As I discussed in The Road to Self-Service BI, enterprises need a better understanding of self-service BI so they can avoid the common mistakes often made with it.
As I discussed in The Road to Self-Service BI, enterprises need a better understanding of self-service BI so they can avoid the common mistakes often made with it.
Customers come in all shapes and sizes
In almost every industry, marketing groups perform customer segmentation analysis for their companies to sell products or services targeted at specific segments.

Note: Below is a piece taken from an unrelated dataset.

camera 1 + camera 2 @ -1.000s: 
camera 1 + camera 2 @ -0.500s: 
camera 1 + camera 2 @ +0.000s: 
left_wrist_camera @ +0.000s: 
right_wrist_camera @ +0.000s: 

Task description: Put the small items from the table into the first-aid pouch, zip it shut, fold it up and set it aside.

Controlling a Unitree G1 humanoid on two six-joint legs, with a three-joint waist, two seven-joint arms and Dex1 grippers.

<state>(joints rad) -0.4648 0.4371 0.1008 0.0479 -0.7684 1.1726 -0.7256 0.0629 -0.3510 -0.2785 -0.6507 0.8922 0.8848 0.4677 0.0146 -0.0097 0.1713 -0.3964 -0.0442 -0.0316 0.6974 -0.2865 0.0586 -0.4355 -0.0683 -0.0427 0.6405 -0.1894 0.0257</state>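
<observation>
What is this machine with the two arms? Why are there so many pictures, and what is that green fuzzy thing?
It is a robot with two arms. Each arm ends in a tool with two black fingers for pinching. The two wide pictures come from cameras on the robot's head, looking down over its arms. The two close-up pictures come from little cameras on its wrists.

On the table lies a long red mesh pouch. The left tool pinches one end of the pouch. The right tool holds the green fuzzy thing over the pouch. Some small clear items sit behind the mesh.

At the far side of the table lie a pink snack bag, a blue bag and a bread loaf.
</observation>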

They target restaurants, hotels/motels, cars/trucks/SUVs, cameras and beer to different customer segments based on needs, perceived value (by customer), income and many other factors.
Customer segmentation is Marketing 101, but for some reason the high tech industry doesn’t seem to get it. In fact, their strategy is often one-size-fits-all.
The problem starts with the industry research analyst firms, who rate “best” products according to the most functionality and, often, the most customers. (Although in BI licenses sold may not equate to active BI users.)
The high tech titans exacerbate the problem when they acquire companies with promising new technology and then assimilate those products into their one-size-fits-all products — the BI suite in our technology segment.
Based on high tech marketing and industry analyst perspectives, everyone would be buying $2,000 digital SLR cameras and $5,000 Tour de France road bikes. But for some strange reason, more people buy point and shoot cameras for one tenth the cost or just use their smartphone for a camera. They buy basic bikes at their local bike shop. This is, of course, not strange behavior at all since the digital SLR cameras and Tour de France bikes are for a specific and very narrow customer segment.
So why does the high tech industry feel that every customer wants or needs the most feature-packed (and likely expensive) product?
What about business value?
IT groups then run BI tool evaluations using the industry research firms’ ratings to select the single, perfect BI tool, which is likely a BI suite. Industry pundits and high tech vendors all proclaim that is cheaper and easier to have one BI tool “to rule them all.” They tout Total Cost of Ownership (TCO) because it sounds more high tech (nerdy) than cheap.
The question that needs to be asked is: who benefits from the one-size-fits-all mentality? Certainly, the vendor selling the BI suite benefits. Also, the IT group supporting BI will likely find it easier to support a one-size-fits-all product.
TCO is oriented towards product vendors and IT groups, but what about the BI customers? No, I don’t mean IT, but the business people who need BI for their work! Where in the selection process is business value and the business return on investment (ROI)? There is no ROI without business people actually using the BI tool in their work.
BI tool usage (not installed licenses but active users) remains low at most enterprises, even after they select the “best” BI tool. Add to that the fact that the truly pervasive BI tool is still the spreadsheet. It seems obvious something is broken. Although one-size-fits-all and TCO should be considerations, without pervasive business usage then there is no business value.